Cannot use a standalone backend to VACUUM in "postgres""

Started by Manuel Sugawaraabout 18 years ago14 messagesgeneral
Jump to latest
#1Manuel Sugawara
masm@fciencias.unam.mx

We have a PostgreSQL 8.2.6 installation running for about six-months
now. There was a lot of log entries saying (sometimes 10 or more in
just one second):

WARNING: oldest xmin is far in the past
HINT: Close open transactions soon to avoid wraparound problems.

(actually it was in Spanish but I think that's irrelevant).

The funny thing is that there was no open transactions, even after
restarting the cluster the same message was logged. Today, the
database stopped working as expected:

ERROR: database is shut down to avoid wraparound data loss in database "postgres"
HINT: Stop the postmaster and use a standalone backend to VACUUM in "postgres"

So, the postmaster was stopped to follow the hint but even in
stand-alone mode postgres keeps saying:

WARNING: database "postgres" must be vacuumed within 999805 transactions
HINT: To avoid a database shutdown, execute a full-database VACUUM in "postgres".
WARNING: oldest xmin is far in the past
HINT: Close open transactions soon to avoid wraparound problems.

Every time vacuum is run the number decreases by one but after a few
runs I still cannot access the cluster :-(. (My plan was to take a
pg_dumpall and then re-init the cluster.)

Attached is the output of:

SELECT relname, age(relfrozenxid) FROM pg_class WHERE relkind = 'r';
SELECT datname, age(datfrozenxid) FROM pg_database;

pg_controldata says:

pg_control version number: 822
Catalog version number: 200611241
Database system identifier: 5040396405114363383
Database cluster state: in production
pg_control last modified: Mon 07 Apr 2008 09:22:19 PM CDT
Current log file ID: 33
Next log file segment: 91
Latest checkpoint location: 21/5A8EC824
Prior checkpoint location: 21/5A8C8CDC
Latest checkpoint's REDO location: 21/5A8EC824
Latest checkpoint's UNDO location: 0/0
Latest checkpoint's TimeLineID: 1
Latest checkpoint's NextXID: 0/2280224912
Latest checkpoint's NextOID: 103405
Latest checkpoint's NextMultiXactId: 64513935
Latest checkpoint's NextMultiOffset: 154155767
Time of latest checkpoint: Mon 07 Apr 2008 09:20:54 PM CDT
Minimum recovery ending location: 0/0
Maximum data alignment: 4
Database block size: 8192
Blocks per segment of large relation: 131072
WAL block size: 8192
Bytes per WAL segment: 16777216
Maximum length of identifiers: 64
Maximum columns in an index: 32
Date/time type storage: floating-point numbers
Maximum length of locale name: 128
LC_COLLATE: es_MX.ISO-8859-1
LC_CTYPE: es_MX.ISO-8859-1

Please let me know if there is more information needed.

Regards,
Manuel.

Attachments:

selectstext/plain; charset=big5Download
#2Alvaro Herrera
alvherre@2ndquadrant.com
In reply to: Manuel Sugawara (#1)
Re: Cannot use a standalone backend to VACUUM in "postgres""

Manuel Sugawara wrote:

Hi Manuel,

The funny thing is that there was no open transactions, even after
restarting the cluster the same message was logged. Today, the
database stopped working as expected:

ERROR: database is shut down to avoid wraparound data loss in database "postgres"
HINT: Stop the postmaster and use a standalone backend to VACUUM in "postgres"

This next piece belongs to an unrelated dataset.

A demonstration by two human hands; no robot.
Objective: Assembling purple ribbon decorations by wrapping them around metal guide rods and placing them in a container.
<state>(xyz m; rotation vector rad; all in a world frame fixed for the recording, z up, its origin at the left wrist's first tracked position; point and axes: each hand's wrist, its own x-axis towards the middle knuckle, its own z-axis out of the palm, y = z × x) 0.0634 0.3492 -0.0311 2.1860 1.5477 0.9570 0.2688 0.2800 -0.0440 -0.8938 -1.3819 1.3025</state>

I suggest you look for temp tables that have not been reclaimed. We've
had a couple of reports where leftover temp tables have stopped the
frozen-xid counter from advancing. (They would have a very old
relfrozenxid.)

--
Alvaro Herrera http://www.CommandPrompt.com/
PostgreSQL Replication, Consulting, Custom Development, 24x7 support

#3Manuel Sugawara
masm@fciencias.unam.mx
In reply to: Alvaro Herrera (#2)
Re: Cannot use a standalone backend to VACUUM in "postgres""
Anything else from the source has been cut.